▶ [WORK ORDER]: Pull out all lines from the listing below in which the word "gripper" appears.

▶ [GIVEN MATERIAL]:
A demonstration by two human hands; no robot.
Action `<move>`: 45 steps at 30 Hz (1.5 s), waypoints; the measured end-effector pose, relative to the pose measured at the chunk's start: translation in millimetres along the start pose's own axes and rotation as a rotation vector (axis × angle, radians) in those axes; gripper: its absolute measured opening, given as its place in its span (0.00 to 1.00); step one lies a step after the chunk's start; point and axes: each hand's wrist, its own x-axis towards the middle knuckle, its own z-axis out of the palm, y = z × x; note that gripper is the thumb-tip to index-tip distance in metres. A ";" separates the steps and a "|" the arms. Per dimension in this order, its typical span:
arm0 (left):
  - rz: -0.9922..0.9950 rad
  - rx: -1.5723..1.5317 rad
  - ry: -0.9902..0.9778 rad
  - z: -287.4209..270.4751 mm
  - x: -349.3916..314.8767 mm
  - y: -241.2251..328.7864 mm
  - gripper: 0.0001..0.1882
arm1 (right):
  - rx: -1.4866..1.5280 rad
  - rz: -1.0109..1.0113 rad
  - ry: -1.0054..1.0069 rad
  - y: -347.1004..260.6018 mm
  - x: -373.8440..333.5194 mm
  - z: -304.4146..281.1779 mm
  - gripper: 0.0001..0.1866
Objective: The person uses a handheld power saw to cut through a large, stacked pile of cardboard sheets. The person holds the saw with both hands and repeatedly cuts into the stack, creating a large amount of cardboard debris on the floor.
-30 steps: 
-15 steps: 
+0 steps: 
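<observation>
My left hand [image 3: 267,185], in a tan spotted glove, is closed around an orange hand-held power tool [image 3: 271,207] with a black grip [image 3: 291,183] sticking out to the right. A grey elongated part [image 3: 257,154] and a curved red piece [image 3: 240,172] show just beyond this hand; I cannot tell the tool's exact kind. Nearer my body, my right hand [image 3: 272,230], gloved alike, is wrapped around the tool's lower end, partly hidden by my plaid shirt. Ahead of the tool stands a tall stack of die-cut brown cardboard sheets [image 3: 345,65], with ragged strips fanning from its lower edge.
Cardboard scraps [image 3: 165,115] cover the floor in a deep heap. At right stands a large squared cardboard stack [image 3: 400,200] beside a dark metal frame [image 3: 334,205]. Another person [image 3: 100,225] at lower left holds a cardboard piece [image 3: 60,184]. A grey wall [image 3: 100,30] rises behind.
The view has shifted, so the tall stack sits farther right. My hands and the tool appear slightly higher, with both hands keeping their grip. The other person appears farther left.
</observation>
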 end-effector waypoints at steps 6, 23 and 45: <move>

▶ [RESPONSE TO THE EXERCISE]:
Action `<move>`: 45 steps at 30 Hz (1.5 s), waypoints; the measured end-effector pose, relative to the pose measured at the chunk's start: translation in millimetres along the start pose's own axes and rotation as a rotation vector (axis × angle, radians) in those axes; gripper: its absolute measured opening, given as its place in its span (0.00 to 1.00); step one lies a step after the chunk's start; point and axes: each hand's wrist, its own x-axis towards the middle knuckle, its own z-axis out of the palm, y = z × x; note that gripper is the thumb-tip to index-tip distance in metres. A ";" separates the steps and a "|" the arms. Per dimension in this order, its typical span:
  - gripper: 0.0001..0.1882
  - gripper: 0.0001..0.1866

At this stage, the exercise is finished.